• **What is required**: Each line below must be printed again exactly.

┏━━

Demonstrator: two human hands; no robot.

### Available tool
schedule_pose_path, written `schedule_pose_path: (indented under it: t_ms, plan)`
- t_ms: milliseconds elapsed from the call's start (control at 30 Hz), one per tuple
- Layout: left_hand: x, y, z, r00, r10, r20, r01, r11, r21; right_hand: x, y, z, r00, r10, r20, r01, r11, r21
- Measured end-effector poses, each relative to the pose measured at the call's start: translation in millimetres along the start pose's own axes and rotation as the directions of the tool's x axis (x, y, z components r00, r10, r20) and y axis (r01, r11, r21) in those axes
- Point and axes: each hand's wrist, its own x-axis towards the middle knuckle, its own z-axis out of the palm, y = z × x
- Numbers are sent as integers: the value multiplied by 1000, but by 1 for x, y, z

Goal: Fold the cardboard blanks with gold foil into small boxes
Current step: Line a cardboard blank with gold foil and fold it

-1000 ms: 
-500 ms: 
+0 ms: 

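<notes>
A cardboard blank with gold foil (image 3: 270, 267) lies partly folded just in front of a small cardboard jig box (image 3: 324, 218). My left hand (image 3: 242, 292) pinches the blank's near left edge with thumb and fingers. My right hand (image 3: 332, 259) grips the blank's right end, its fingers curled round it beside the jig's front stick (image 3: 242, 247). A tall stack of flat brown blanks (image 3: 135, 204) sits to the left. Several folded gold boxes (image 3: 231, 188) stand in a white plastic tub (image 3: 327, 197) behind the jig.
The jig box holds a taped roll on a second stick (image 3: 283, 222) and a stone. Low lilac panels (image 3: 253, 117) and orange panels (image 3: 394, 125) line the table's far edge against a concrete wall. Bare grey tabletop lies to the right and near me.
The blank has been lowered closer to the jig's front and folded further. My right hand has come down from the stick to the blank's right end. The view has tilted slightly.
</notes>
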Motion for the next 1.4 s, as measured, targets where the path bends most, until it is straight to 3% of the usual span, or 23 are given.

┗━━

• **Exercise answer**:
Demonstrator: two human hands; no robot.

### Available tool
schedule_pose_path, written `schedule_pose_path: (indented under it: t_ms, plan)`
- t_ms: milliseconds elapsed from the call's start (control at 30 Hz), one per tuple
- Layout: left_hand: x, y, z, r00, r10, r20, r01, r11, r21; right_hand: x, y, z, r00, r10, r20, r01, r11, r21
- Measured end-effector poses, each relative to the pose measured at the call's start: translation in millimetres along the start pose's own axes and rotation as the directions of the tool's x axis (x, y, z components r00, r10, r20) and y axis (r01, r11, r21) in those axes
- Point and axes: each hand's wrist, its own x-axis towards the middle knuckle, its own z-axis out of the palm, y = z × x
- Numbers are sent as integers: the value multiplied by 1000, but by 1 for x, y, z

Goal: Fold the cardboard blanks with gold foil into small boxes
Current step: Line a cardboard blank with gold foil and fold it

-1000 ms: 
-500 ms: 
+0 ms: 

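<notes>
A cardboard blank with gold foil (image 3: 270, 267) lies partly folded just in front of a small cardboard jig box (image 3: 324, 218). My left hand (image 3: 242, 292) pinches the blank's near left edge with thumb and fingers. My right hand (image 3: 332, 259) grips the blank's right end, its fingers curled round it beside the jig's front stick (image 3: 242, 247). A tall stack of flat brown blanks (image 3: 135, 204) sits to the left. Several folded gold boxes (image 3: 231, 188) stand in a white plastic tub (image 3: 327, 197) behind the jig.
The jig box holds a taped roll on a second stick (image 3: 283, 222) and a stone. Low lilac panels (image 3: 253, 117) and orange panels (image 3: 394, 125) line the table's far edge against a concrete wall. Bare grey tabletop lies to the right and near me.
The blank has been lowered closer to the jig's front and folded further. My right hand has come down from the stick to the blank's right end. The view has tilted slightly.
</notes>
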Motion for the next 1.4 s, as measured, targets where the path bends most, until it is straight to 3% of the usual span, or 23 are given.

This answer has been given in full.